Gisèle Lamoureux,  (October 5, 1942 – June 23, 2018) was a Canadian photographer, botanist and ecologist.

Biography
Born in Montreal, Quebec, Lamoureux studied at the Université de Montréal and the Université Laval.

She is the founder of Guides Fleurbec which made their debut in the 1970s.
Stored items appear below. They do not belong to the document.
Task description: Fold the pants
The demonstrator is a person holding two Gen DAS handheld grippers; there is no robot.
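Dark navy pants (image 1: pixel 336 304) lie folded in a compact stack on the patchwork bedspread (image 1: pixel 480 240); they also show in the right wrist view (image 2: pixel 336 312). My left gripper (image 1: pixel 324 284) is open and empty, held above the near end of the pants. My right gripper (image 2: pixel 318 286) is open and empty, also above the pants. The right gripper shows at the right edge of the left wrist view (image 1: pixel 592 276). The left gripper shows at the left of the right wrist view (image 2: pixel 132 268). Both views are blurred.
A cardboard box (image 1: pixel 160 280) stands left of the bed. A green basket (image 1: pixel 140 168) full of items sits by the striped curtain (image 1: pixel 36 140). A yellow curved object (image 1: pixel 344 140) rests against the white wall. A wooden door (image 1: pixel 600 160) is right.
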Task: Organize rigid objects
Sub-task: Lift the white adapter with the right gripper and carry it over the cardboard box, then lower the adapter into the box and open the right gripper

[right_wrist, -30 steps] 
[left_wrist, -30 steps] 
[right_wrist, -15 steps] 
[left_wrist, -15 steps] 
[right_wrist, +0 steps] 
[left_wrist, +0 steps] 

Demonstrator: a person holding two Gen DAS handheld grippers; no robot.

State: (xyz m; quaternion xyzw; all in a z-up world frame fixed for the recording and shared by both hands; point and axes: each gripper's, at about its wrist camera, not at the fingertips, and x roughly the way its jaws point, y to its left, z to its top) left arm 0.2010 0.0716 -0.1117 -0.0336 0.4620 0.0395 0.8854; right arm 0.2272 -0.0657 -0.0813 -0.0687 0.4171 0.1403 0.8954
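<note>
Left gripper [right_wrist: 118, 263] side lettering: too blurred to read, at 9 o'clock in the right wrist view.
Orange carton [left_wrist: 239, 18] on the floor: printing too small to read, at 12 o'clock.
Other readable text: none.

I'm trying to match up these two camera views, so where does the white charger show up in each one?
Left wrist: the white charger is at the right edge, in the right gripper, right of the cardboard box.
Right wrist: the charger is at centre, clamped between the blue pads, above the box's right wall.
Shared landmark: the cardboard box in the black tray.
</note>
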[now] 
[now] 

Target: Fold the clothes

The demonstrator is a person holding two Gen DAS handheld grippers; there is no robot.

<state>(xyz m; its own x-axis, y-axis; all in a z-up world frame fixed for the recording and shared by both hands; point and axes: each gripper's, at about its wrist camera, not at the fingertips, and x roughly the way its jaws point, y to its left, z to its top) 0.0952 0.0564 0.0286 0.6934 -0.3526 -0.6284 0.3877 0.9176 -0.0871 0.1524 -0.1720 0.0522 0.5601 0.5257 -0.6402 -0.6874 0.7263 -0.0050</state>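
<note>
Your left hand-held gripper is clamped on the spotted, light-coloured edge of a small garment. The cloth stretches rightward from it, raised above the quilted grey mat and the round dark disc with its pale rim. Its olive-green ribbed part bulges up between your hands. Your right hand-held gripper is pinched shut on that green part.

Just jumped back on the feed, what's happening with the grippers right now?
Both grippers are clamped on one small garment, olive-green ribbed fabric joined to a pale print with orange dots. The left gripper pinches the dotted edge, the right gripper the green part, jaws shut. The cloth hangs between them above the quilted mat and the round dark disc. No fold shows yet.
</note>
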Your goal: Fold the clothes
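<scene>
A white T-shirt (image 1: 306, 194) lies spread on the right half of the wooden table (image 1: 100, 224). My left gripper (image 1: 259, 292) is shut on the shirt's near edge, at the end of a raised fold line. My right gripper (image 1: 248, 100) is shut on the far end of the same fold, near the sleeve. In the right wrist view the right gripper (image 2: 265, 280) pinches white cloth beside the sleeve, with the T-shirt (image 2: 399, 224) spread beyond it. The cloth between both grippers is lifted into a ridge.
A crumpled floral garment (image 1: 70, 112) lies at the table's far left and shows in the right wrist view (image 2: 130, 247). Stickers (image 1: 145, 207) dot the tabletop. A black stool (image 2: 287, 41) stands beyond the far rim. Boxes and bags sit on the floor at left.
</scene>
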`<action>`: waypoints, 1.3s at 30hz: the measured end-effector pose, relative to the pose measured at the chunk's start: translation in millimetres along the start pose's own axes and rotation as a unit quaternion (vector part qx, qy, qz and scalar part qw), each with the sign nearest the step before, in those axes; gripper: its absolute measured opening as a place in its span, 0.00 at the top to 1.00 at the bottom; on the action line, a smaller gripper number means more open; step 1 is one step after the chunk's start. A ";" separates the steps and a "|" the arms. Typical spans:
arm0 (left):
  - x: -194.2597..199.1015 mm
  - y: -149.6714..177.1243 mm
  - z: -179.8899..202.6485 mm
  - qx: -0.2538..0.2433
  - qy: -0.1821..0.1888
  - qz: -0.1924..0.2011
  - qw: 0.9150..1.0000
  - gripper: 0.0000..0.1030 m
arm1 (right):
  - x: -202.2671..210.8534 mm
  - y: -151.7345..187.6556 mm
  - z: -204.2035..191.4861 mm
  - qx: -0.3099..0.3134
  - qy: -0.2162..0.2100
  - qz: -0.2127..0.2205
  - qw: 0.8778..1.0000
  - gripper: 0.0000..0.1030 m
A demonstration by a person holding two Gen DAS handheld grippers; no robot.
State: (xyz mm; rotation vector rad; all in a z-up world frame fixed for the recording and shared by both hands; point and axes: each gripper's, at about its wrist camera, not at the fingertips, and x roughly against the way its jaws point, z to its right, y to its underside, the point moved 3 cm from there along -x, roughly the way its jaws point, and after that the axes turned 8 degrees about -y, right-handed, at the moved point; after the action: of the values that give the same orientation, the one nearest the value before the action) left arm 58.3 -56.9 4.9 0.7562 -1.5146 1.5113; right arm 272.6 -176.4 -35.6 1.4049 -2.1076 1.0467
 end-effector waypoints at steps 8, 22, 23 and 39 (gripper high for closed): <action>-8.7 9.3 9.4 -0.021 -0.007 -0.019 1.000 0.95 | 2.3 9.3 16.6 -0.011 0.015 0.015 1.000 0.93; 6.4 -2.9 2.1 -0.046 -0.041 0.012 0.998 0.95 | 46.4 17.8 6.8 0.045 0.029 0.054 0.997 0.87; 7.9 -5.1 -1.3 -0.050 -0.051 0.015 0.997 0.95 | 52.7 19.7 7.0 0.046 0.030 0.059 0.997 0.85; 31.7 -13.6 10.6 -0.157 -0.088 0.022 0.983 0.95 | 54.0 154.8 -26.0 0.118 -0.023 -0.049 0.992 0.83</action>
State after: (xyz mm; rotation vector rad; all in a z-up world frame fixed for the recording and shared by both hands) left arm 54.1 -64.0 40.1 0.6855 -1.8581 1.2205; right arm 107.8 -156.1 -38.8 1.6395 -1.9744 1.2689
She is an activist for the protection of wild garlic since 1979, an initiative taken up when the Quebec law for the protection of endangered species was enacted.

Awards and honours
1989 - Prix Georges-Préfontaine from the Association des biologistes du Québec
1996 - Knight of the Ordre national du Québec
1997 - Mérite de la conservation de la flore from the Quebec Ministry of Environment
1998 - Honoris causa Doctor of Sciences of the Université Laval
1999 - Made a Member of the Order of Canada for having "contributed to the protection of Canada's exceptional environment".
2015 - Prix Georges-Émile-Lapalme

Selected bibliography 

 G Lamoureux, R Larose. Flore printanière. 2001. Fleurbec
 Gisèle Lamoureux and Patrick Nantel. Cultiver des plantes sauvages sans leur nuire (French). 1999. Fleurbec.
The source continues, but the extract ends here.